May 9, 2011

Happiness as a choice

A couple of months ago, I had not heard of Mark Kingwell. One and a half books later, he is without question one of my favorite writers.

For a chapter in his book Better Living (a title used with a measure of irony), Kingwell makes a week-long visit to The Option Institute and Fellowship, a personal-development institution in Sheffield, MA unique among its peers in its explicit focus on the elusive condition of happiness. The whole chapter, all 54 pages of it, is delightfully snarky, more than a little hilarious, and characteristically insightful.

You will have to read the book if you want the snarky and hilarious parts, but I will share a portion of his conclusion from the week:

About the only wisdom I gleaned from the week’s exercises, and this happened outside of class, was a valuable reminder that happiness is not, as we tend to think, a prize to capture: not a condition to reach, a peak to scale. The attainment rhetoric that leads people back to the shopping mall every weekend, or into desperate flights about jobs, money, peak experiences and multiple sexual partners, just pathologizes happiness.

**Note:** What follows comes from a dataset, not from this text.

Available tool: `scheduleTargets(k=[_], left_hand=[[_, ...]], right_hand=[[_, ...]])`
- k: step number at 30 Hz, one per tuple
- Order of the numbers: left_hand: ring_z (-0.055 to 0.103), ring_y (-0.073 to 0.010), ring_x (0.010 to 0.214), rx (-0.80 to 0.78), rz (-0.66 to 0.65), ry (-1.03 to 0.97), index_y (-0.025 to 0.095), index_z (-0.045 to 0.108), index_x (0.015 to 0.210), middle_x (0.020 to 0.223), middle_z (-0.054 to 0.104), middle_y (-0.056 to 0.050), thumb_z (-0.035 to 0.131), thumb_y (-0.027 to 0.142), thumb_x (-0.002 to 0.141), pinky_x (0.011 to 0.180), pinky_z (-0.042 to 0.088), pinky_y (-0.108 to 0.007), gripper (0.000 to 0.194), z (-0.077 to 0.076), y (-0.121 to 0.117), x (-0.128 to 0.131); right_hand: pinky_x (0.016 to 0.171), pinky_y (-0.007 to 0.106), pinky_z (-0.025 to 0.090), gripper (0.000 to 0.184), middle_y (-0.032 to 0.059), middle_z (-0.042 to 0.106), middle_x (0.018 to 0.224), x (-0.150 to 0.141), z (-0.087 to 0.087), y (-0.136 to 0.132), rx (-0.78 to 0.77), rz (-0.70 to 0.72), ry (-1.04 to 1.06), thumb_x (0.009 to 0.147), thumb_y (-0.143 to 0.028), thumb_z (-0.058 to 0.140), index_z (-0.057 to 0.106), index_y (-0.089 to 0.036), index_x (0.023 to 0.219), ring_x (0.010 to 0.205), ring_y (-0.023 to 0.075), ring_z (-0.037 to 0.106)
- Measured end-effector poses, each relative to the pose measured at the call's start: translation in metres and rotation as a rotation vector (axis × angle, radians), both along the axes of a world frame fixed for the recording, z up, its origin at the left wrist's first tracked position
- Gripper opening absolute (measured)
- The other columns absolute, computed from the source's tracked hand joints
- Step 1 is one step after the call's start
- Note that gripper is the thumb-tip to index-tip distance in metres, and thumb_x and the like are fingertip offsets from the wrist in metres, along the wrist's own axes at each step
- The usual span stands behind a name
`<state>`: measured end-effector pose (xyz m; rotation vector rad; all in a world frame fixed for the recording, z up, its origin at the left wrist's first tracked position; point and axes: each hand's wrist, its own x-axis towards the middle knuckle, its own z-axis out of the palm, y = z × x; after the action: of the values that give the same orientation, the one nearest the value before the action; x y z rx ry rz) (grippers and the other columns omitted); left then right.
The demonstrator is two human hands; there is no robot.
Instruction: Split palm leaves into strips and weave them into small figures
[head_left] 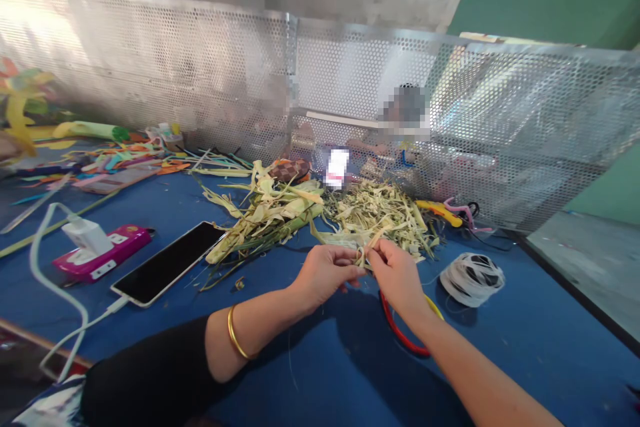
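Note:
Both my hands meet over the blue table (320, 373), pinching a thin pale green leaf strip (364, 255) between them. My left hand (325, 272) has its fingers curled on the strip; a gold bangle (235, 335) circles that wrist. My right hand (397, 275) grips the same strip from the right. Just beyond them lies a heap of cut leaf strips (375, 213). A bundle of longer leaves (265, 213) lies to its left. Under my right wrist sit red and yellow rings (400, 337).
A phone (167, 263) lies at left, plugged by a white cable to a charger (87, 235) on a pink power strip (107, 253). A white cord spool (473, 278) sits at right. Coloured strips (115, 163) litter the far left. A perforated metal screen (350, 80) backs the table; people sit behind it.

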<state>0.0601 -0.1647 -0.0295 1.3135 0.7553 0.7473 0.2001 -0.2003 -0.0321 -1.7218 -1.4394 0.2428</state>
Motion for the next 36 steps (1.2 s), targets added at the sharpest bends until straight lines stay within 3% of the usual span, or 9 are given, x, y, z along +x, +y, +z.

Happiness does come from within, but that doesn’t mean it’s a choice. Happiness comes from within in the sense that it is a matter of rational satisfaction with your character and actions, a mental and moral condition—hard-edged, lucky, demanding and fragile. And there are no shortcuts—no twelve-step programs, no courses of therapy or drugs, no purchasing plans or career strategies—to that. It is not a place to get to, it is a state of mind and character to cultivate.

***

I was curious to find out more about the characters in the chapter, so I visited the Option Institute website, where I was greeted by this amazing banner:



And here is the founder, “Bears,” talking about happiness being a choice:



I love how he ends it (another idea that Kingwell dismantles in the book): “I’d rather be happy than right.”